Rząd Mateusza Morawieckiego przyjął kierunkowo projekt "Lokalna półka", który zakłada, że minimum 2/3 produktów na sklepowych półkach ma być towarami pochodzącymi bezpośrednio od wytwórców. "Chcemy doprowadzić do wysłuchania publicznego tego projektu" – zadeklarował podczas piątkowego wystąpienia Morawiecki.
Projekt "Lokalna półka" ma skrócić drogę prowadzącą od rolnika aż na półkę sklepową wprowadzając obligatoryjny poziom udziałów, które w sklepach mają stanowić produkty pochodzące z Polski. Proponowane rozwiązanie ma wyeliminować z tej ścieżki pośredników.
Zależy nam na tym, aby żywność, która trafia od polskiego producenta do Polaków była jak najtańsza i zapewniała lokalnym rolnikom zwiększania rynku zbytu.
Premier odniósł się także do supermarketów, gdzie rolnicy mieli znajdować się w dużo gorszej pozycji negocjacyjnej. Nam zależy na polskich rolnikach, a nie zagranicznych supermarketach" – powiedział dodając przy tym, że nie powinny one realizować swoich "wielkich zysków" kosztem polskich rolników.

Jak zapowiedział Premier, rząd będzie wnioskował o wysłuchanie publiczne ustawy w momencie, kiedy projekt trafi do Sejmu.
Lokalna półka Morawieckiego – co zakłada?
Projekt ustawy o sprzedaży detalicznej produktów lokalnych znalazł się w piątek 1 grudnia 2023 w wykazie prac legislacyjnych i programowych Rady Ministrów.
Jego celem, jak czytamy w uzasadnieniu, jest "zapewnienie konsumentom dostępu do lokalnych produktów wiadomego pochodzenia poprzez umieszczanie na produktach lokalnych grafiki przedstawiającej flagę Rzeczpospolitej Polskiej, a producentom rolnym zapewnienie większego bezpośredniego udziału w sprzedaży detalicznej ich lokalnych produktów w jednostkach handlu". Jak ma się to odbywać?

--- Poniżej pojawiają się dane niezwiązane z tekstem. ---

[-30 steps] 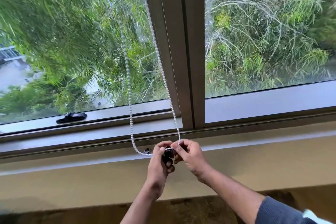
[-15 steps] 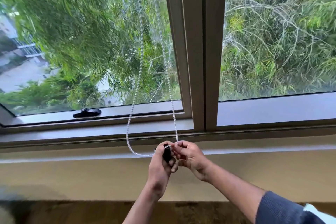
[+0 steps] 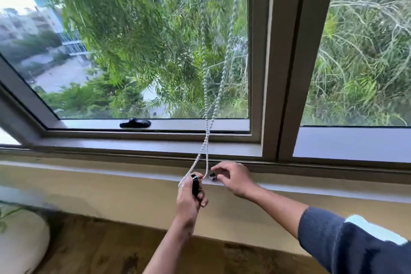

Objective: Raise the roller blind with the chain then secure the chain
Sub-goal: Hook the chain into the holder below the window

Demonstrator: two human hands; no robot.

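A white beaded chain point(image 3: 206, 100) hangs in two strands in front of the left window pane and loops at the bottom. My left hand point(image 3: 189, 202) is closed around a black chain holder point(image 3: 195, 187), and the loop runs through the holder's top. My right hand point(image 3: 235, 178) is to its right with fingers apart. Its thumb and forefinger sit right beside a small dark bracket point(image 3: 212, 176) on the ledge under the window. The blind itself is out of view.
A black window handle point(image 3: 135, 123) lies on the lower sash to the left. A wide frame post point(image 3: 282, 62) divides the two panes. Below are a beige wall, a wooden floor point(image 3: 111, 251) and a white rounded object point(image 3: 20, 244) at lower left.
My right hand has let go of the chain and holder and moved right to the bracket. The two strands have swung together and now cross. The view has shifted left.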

2/3 produktów ma pochodzić w Polski
Wśród głównych założeń projektu ustawy dotyczącej lokalnej półki znajduje się kwestia ustanowienia minimalnego udziału produktów pochodzących bezpośrednio od ich wytwórców, który miałby wynosić w skali roku obrotowego 2/3. Projekt faworyzuje przy tym producentów znajdujących się najbliżej danego punktu.
Jak czytamy w wyjaśnieniu projektu ustawy, zapewnienie lokalnych produktów w pierwszej kolejności odnosi się do wytwórców w ramach powiatu i powiatów przyległych, w drugiej kolejności w ramach województwa i województw do niego przyległych, w trzeciej kolejności w ramach województw przyległych do województw przyległych.
Zapewnienie wymaganego udziału polskich produktów w jednostkach handlu detalicznego ma odnosić się do pięciu kategorii produktowych: owoców, warzyw, mięsa i produktów mięsnych, mleka i produktów mlecznych, pieczywa.
Oznacza to, że przykładowo w sklepie typu Lidl czy Biedronka, ale także w niezależnym sklepie osiedlowym przynajmniej 2/3 warzyw czy pieczywa nabytego w danym roku obrotowym będzie musiało pochodzić bezpośrednio od wytwórcy, a więc producenta lub rolnika.